Film

TRAILER: ‘Delano Manongs’ Celebrates the Filipinos Who Fought for Justice Alongside Cesar Chavez

Anniversaries are always a good time for reflection, and as the 21st century moves through its mid-teens, we can look forward to momentous 50th anniversary celebrations for many of the Civil Rights Movement’s most important landmarks. This very weekend, farmworkers in California’s Central Valley will be descending upon the small agricultural city of Delano to celebrate a watershed moment in the 20th century farm labor movement that ultimately led to the formation of the multicultural United Farm Workers (UFW).

But contrary to the popular perception of the farm labor movement, the Delano Grape Strike was not started by Mexican and Chicano migrant workers. The driving force behind the bold and far-reaching labor strike were actually Filipino workers who constituted the second largest ethnic group working under dismal conditions in California’s seasonal harvests. And as Remezcla has thoroughly documented over the years, Filipinos are basically our Asian primos, so it’s logical that their struggle was the same struggle that hardworking Latino communities throughout the West Coast experienced.

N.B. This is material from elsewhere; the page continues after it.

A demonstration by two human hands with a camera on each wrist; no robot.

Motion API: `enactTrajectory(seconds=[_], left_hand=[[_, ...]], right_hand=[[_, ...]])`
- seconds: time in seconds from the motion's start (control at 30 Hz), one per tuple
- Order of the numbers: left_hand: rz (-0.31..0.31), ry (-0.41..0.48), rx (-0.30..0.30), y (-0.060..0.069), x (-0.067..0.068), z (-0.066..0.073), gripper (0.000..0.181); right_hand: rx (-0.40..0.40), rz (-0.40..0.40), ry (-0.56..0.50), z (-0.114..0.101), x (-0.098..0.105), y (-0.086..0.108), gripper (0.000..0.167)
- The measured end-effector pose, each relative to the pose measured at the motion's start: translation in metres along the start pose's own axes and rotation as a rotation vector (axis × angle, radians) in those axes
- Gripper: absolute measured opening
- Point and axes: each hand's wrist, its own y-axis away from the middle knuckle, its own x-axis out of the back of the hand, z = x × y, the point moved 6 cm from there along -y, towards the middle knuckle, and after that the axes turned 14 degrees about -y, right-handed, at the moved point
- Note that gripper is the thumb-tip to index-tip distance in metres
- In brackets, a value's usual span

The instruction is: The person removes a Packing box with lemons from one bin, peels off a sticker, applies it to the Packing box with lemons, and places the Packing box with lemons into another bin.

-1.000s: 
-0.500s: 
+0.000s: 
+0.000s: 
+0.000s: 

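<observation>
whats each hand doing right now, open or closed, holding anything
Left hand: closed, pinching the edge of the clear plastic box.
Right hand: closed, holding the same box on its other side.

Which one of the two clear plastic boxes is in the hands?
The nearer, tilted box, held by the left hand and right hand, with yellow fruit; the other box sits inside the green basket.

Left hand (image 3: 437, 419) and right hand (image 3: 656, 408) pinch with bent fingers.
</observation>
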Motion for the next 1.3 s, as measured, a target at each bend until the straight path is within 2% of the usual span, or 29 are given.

Led by Larry D. Itliong, then head of the Agricultural Workers Organizing Committee (AWOC), the Delano Grape Strike signified an incredibly risky maneuver for Filipino workers demanding a decent living wage that would help tide them over during the difficult low season. Unsympathetic farm owners quickly replaced thousands of workers who walked off their farms with Mexican scabs, and tensions eventually spilled over into violent confrontations.

That’s when Itliong approached César Chávez and Dolores Huerta of the predominantly Mexican National Farm Workers Association (NFWA) and proposed a multicultural alliance, and the rest is history. The two ethnically aligned unions merged into the UFW with Chávez as President and Itliong as Vice President, and the destinies of the Mexican- and Filipino-American civil rights movements were forever bound together.

For a more detailed primer on the historic strike, New York-based filmmaker Marissa Aroy – who herself has roots in Delano – has made a short documentary entitled Delano Manongs: The Forgotten Heroes of the UFW. Available on Vimeo’s pay-per-view VOD platform, Delano Manongs digs deep into the visual archives to put faces on the otherwise anonymous farm workers who risked their livelihood to take on big agro. Along the way, it also happened to pick up an Emmy Award.

A public screening of Delano Manongs takes place in Delano, CA on September 6 as part of the “Bold Step” celebration honoring the 50th anniversary of the strike.